What you need to do:
What is needed is an exact repetition of the lines below, from the first one through the one holding "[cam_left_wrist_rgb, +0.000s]", with no pictures and nothing else.

Extracted data:
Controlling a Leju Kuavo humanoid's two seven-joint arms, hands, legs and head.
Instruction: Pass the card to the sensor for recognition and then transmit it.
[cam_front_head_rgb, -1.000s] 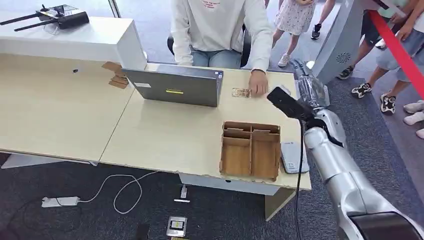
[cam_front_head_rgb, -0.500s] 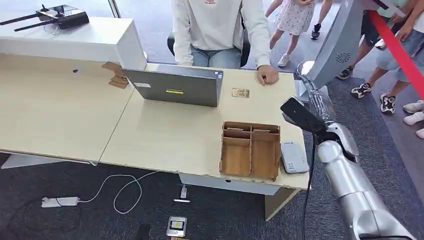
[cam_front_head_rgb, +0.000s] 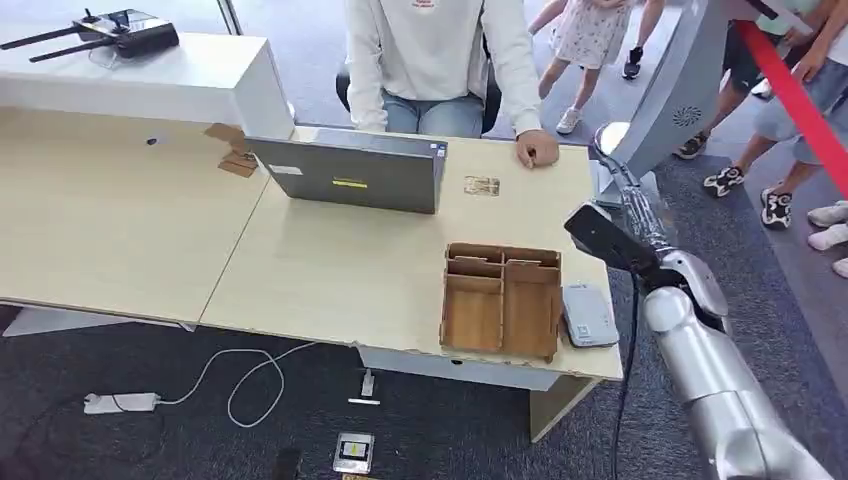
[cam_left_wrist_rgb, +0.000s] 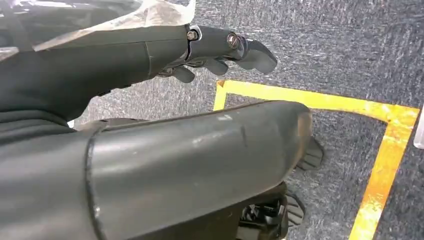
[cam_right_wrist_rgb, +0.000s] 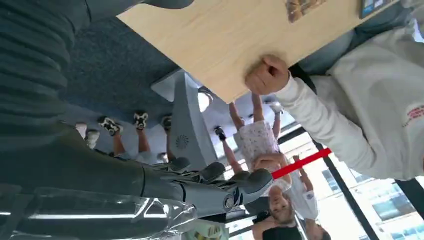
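Off the desk's right edge, right hand (cam_front_head_rgb: 640, 205) hangs empty, fingers loosely apart, card (cam_front_head_rgb: 481, 186) untouched by the laptop (cam_front_head_rgb: 350, 178); next: reach, pinch it, carry to sensor (cam_front_head_rgb: 587, 314).

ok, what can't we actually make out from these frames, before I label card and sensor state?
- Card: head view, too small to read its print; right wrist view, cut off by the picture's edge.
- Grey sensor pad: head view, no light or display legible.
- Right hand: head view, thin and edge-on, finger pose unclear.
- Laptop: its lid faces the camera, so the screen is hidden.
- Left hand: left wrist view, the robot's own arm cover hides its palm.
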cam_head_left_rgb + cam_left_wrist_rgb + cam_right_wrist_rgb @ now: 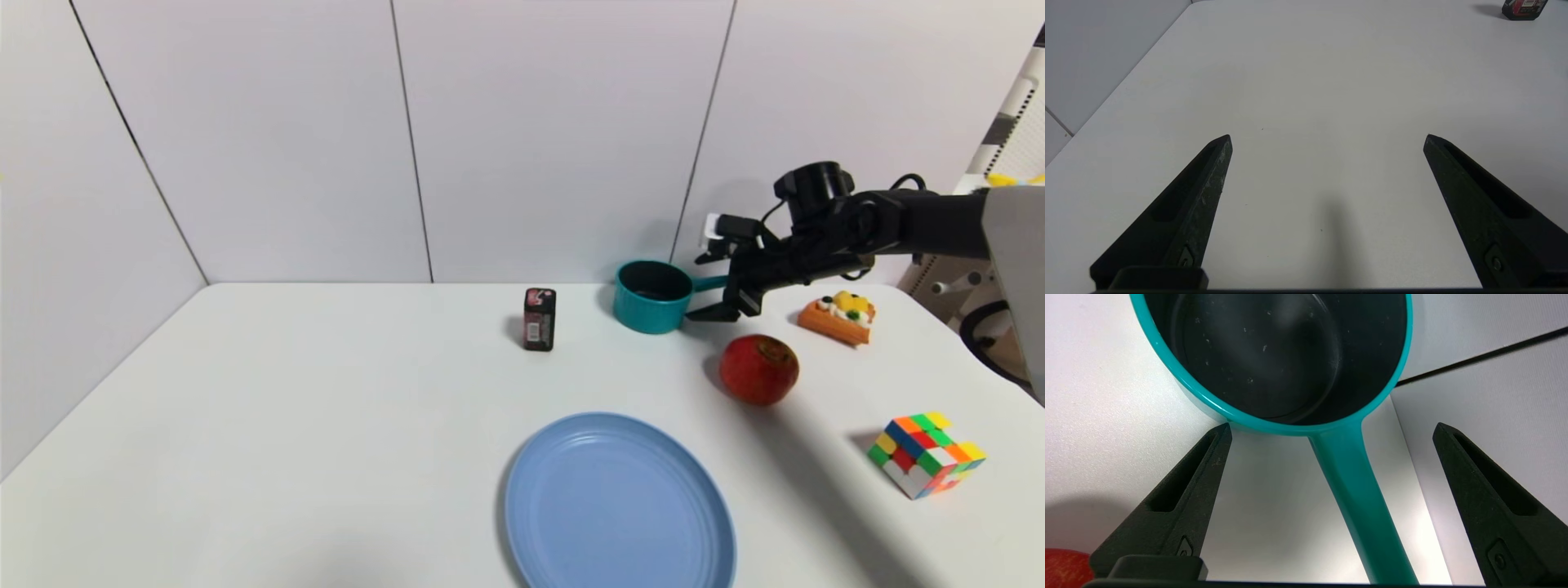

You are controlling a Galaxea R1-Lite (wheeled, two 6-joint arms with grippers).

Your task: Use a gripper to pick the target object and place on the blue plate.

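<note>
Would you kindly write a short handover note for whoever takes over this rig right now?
Right gripper: open, straddling the teal saucepan's handle at the table's far right, not yet closed.
Left gripper: open, parked over bare table.
Teal saucepan: upright on the table, near the back wall.
Blue plate: empty, at the front.
Done: approach.
Left: close on the handle, lift, carry past the apple, set on the plate.

Right claw [1331,428] reaching forward, fingers spread wide, left claw [1327,139] hovering low, likewise spread
</note>
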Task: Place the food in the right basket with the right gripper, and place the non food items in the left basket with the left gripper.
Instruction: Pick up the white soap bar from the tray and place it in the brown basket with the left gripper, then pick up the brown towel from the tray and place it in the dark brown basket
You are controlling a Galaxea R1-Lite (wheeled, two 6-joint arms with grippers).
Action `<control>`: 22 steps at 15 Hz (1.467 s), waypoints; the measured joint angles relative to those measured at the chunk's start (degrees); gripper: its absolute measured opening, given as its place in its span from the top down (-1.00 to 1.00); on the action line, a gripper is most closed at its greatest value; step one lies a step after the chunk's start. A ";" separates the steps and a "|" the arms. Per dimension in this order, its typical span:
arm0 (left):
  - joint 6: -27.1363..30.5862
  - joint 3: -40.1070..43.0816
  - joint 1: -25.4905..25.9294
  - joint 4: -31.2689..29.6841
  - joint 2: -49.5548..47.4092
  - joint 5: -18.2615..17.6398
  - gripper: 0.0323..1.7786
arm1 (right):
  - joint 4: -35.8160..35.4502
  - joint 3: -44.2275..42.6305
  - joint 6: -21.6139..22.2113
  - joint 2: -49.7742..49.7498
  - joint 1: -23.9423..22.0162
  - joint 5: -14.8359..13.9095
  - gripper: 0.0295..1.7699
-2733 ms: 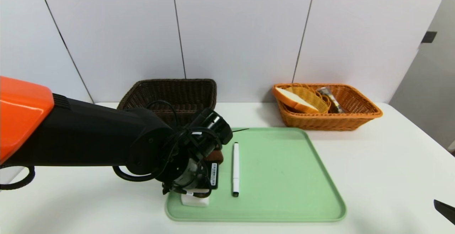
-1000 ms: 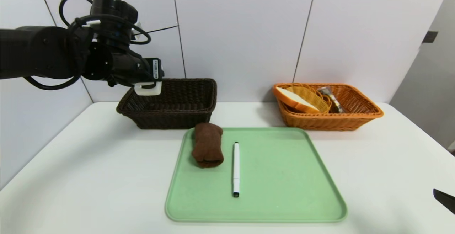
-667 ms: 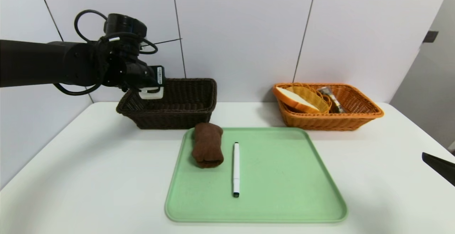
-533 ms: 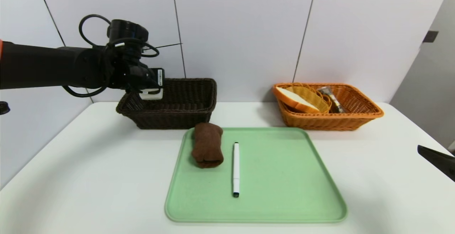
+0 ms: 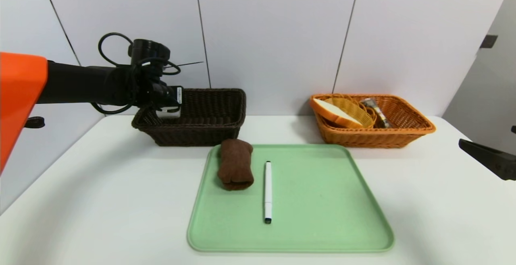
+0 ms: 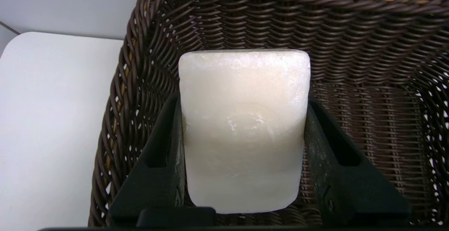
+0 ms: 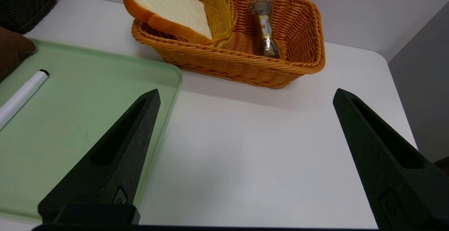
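My left gripper point(image 5: 169, 112) is shut on the white soap-like block point(image 6: 242, 125), holding it inside the left end of the dark brown left basket point(image 5: 209, 124), whose weave point(image 6: 368, 66) surrounds the block. The rolled brown cloth point(image 5: 235, 163) and the white marker pen point(image 5: 267, 190) lie on the green tray point(image 5: 322, 200). In the orange right basket point(image 5: 403, 134) rest the bread slice point(image 5: 334, 112), in its yellow wicker dish point(image 5: 356, 110), and the wrapped snack point(image 7: 266, 31). My right gripper point(image 7: 245, 96) stands open over bare table at the right, a finger point(image 5: 485, 158) showing at the edge.
The white table point(image 5: 100, 184) ends at a panelled wall behind both baskets. The tray edge point(image 7: 172, 97) runs just beside my right gripper. Bare tabletop lies left of the tray and in front of the orange basket.
My left arm carried the white block from the tray up and back, then lowered it into the dark basket's left end. The right gripper has edged further into view from the right.
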 joint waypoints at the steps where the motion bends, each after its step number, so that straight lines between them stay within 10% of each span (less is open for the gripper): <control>1: 0.02 -0.62 0.34 0.00 0.61 -0.01 -0.07 | -0.06 0.00 0.00 0.17 0.00 0.09 -0.92; 17: 2.34 -2.15 1.90 0.35 0.52 0.10 -0.70 | 0.48 0.78 -0.02 0.41 0.00 0.22 -0.92; 22: -1.76 -2.83 -6.84 12.21 -6.63 0.38 -0.80 | 0.37 1.99 -0.30 0.30 0.00 -0.06 -0.92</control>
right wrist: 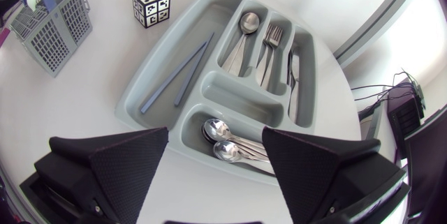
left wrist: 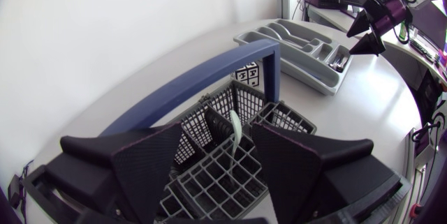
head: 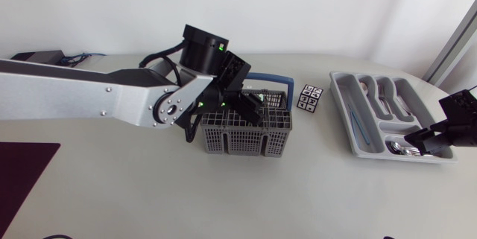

Answer area:
Controlling a Leju Kuavo humanoid's two seven-joint arms, hands, legs and head.
Instruction: Pass the card to the sensor for recognition and then transmit it.
[cam_front_head_rgb, -1.000s] 
[cam_front_head_rgb, -0.500s] 
[cam_front_head_rgb, +0.000s] 
[cam_left_wrist_rgb, +0.000s] 

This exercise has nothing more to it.